I remember how I was in a meeting and Philando Castile’s death was brought up. Castile was shot and killed by a police officer in July while in the passenger seat of his girlfriend’s car. The family, which included Philando, his girlfriend Lavish Reynolds, and Reynold’s daughter, were pulled over for a busted tail light. In this meeting I was attending, a co-worker poked at the fact that Reynolds live-streamed the moments after Castile was shot: “Well the first thing the driver did was go on Facebook live,” he said, hinting that what Reynolds did was wrong or showed the guilt of any wrong actions. Right, I told him, because if the police show up to your door and shoot you, you don’t call more of them and expect them to aide you. We currently live in a society where unless you have video evidence, no one will believe you, and Reynolds understood that. Incidents like Castile’s death aren’t new, they’ve happened plenty of times in the past, but the only difference is that we are now recording when it happens and sharing it for the rest if the world to see.
Don’t get me wrong, I fully support police officers who do their job and do it well. I worked with the police in numerous occasions, I have strong relationships with them — I’ve even been to their kids’ birthday parties — but the thing is, the bad ones are ruining the rep for them, putting their lives in danger, and that is something I can’t abide by. On the flip side, the same thing is happening within the black community: There are black people who are bad and make bad choices and put everyone else on edge. Is that fair? Absolutely not. But when it happens with black people, we can’t just have quick trigger fingers.
I have spoken with officers and detectives and kids of uniformed members of service, and they seem to have a more narrow view. That view usually lies along the line of “the police are the real victims, the media is attacking them, etc…” And that’s the problem. A lot of people just want to ignore that there is even a problem and that is a problem in of itself.
I’ve witnessed firsthand the impact police brutality has. Being an intern or having a close relationship with polices officers doesn’t exclude me from seeing what’s happening around me. I’ve personally witnessed people of color being abused and manipulated for simply being that person in the wrong place, at the wrong time, who happened to say the wrong thing that pissed off the wrong cop.
I’m not going to say police don’t matter. They definitely do. But that’s not the issue right now. Police choose to put their lives in danger for the better of the people. We did not choose to be black and have our lives be put on the line.
Black lives have been devalued their entire presence in America.
Call it what you want, but that has to change. We have to fix the system. We had so long to fix the fucking system and yet have done nearly nothing. The system was built on corruption, and we had so much time to correct it — that is the most frustrating thing. My ancestors were slaves and yet, today, centuries later, even after the Civil Rights movement and all of these other historic movements, my people are still being murdered in the streets for nothing more than a suspicion at times.

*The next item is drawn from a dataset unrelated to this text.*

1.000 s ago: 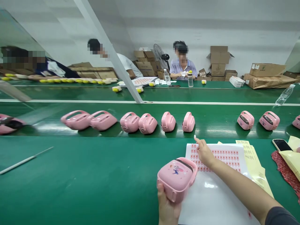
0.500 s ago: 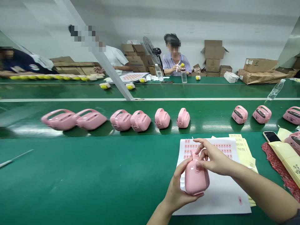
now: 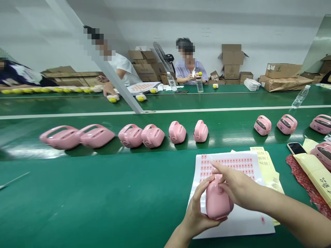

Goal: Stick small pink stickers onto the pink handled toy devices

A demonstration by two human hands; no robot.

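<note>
My left hand [image 3: 197, 208] grips a pink plastic case [image 3: 216, 201] from below and the left, holding it above a white sticker sheet [image 3: 232, 164]. My right hand [image 3: 235, 187] rests on the case's upper right side, thumb pressed against its face and forefinger stretched toward the top. The sheet carries rows of small red stickers across its upper part. Whether a sticker lies under the thumb is hidden.
A row of pink cases [image 3: 152, 135] rides the glossy green conveyor belt [image 3: 227, 124] beyond the sheet, more at the right [image 3: 286, 123]. Yellow backing papers [image 3: 266, 162], a phone [image 3: 296, 148] and a red cloth [image 3: 305, 179] lie to the right. Other people work across the line.
My left hand turned the case end-up from lying on its side. My right hand left the sticker sheet and came onto the case, now pressing on it.
</note>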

We need to do something different, because what’s currently happening has not worked for way too long. Have officers consistently patrol the same communities, to build a repertoire with the neighborhood. Call out corrupt police and monitor the officers more efficiently. When someone blows the whistle on criminal activity they shouldn’t be ostracized from the department for it, action should be taken. That should be the standard.
There’s a lot of work that needs to be done, and it can’t happen in a day or a month. It has to continuously be changing, but we have to be willing to bring the change.